Catholics approval of President Barack Obama has remained relatively unchanged despite facing harsh opposition from the U.S. Conference of Catholic Bishops over new contraception rules.
A survey released Tuesday by Gallup found that 46 percent of Catholics approved of Obama last week. A week prior to that his approval was at 49 percent, a change within the margin of error.
“Catholics are typically an important swing voting group in U.S. elections, so a president is at some political risk if he pursues a policy that could anger Catholics,” Gallup explained. “So far, though, it appears the controversy over religious group employer health plans and contraception has not had a significantly negative effect on how rank-and-file Catholics view the president.”
“One key will be whether Catholic approval of Obama stays a bit lower than it has been in the coming days or begins to edge back closer to 50 percent, where it had been earlier this year.”
Obama had proposed new U.S. Department of Health and Human Services rules to require private health insurance plans to cover contraception for women, without an exemption for religious employers.
Facing a backlash from Catholic bishops and their Republican supporters, the White House said last week that it would change the proposed rules by exempting religious hospitals and universities, and instead mandating that insurance companies provide those services.

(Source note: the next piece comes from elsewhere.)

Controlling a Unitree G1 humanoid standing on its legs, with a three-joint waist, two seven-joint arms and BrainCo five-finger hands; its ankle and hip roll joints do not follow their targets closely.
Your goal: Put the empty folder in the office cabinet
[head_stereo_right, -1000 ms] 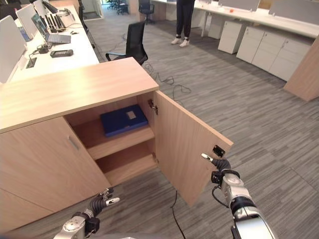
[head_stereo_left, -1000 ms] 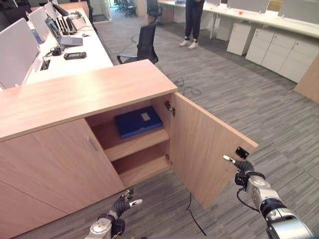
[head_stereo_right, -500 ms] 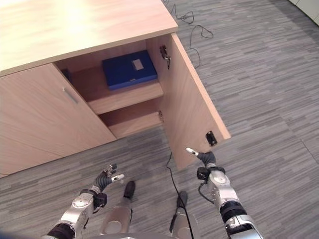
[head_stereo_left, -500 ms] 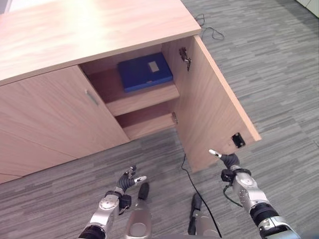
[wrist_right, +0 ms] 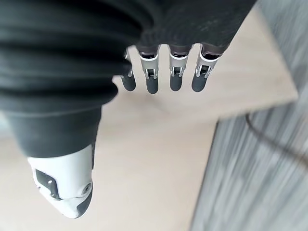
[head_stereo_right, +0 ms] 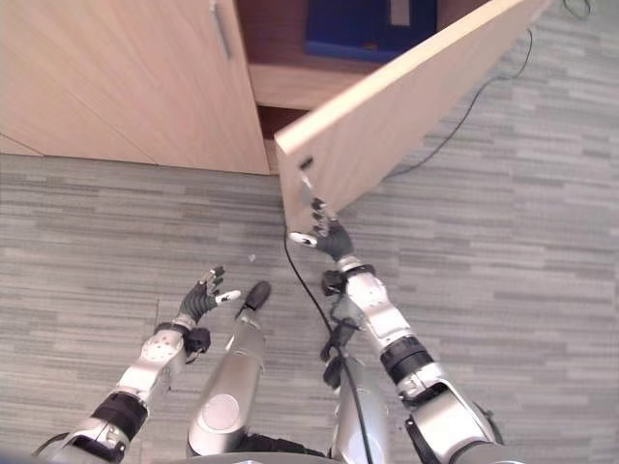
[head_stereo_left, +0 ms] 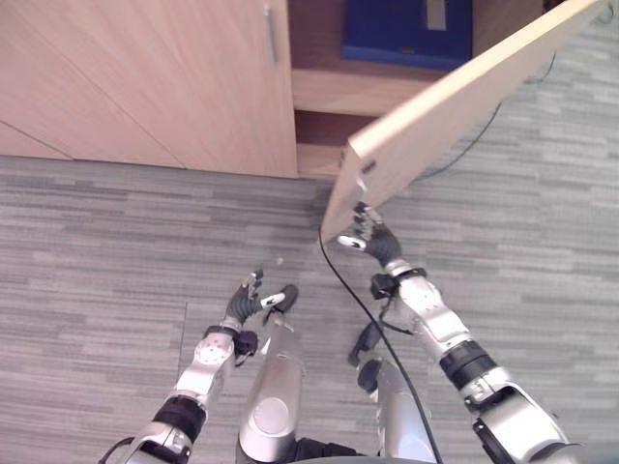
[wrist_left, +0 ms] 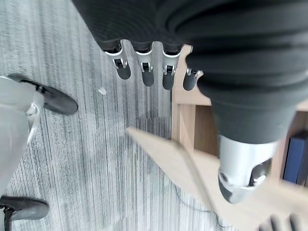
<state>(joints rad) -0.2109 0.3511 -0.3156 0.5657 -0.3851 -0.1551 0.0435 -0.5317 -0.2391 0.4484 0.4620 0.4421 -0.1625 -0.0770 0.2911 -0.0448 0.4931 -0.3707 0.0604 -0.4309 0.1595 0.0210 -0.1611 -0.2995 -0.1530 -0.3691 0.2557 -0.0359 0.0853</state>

But the U.S. Conference of Catholic Bishops still fiercely opposes the proposed rules, saying the “mandate of insurance coverage of sterilization” was a “needless government intrusion in the internal governance of religious institutions.”
However, the Catholic Health Association, Catholics United, the University of Notre Dame, the Association of Jesuit Colleges and Universities, and Catholic Charities USA all approved of Obama’s compromise.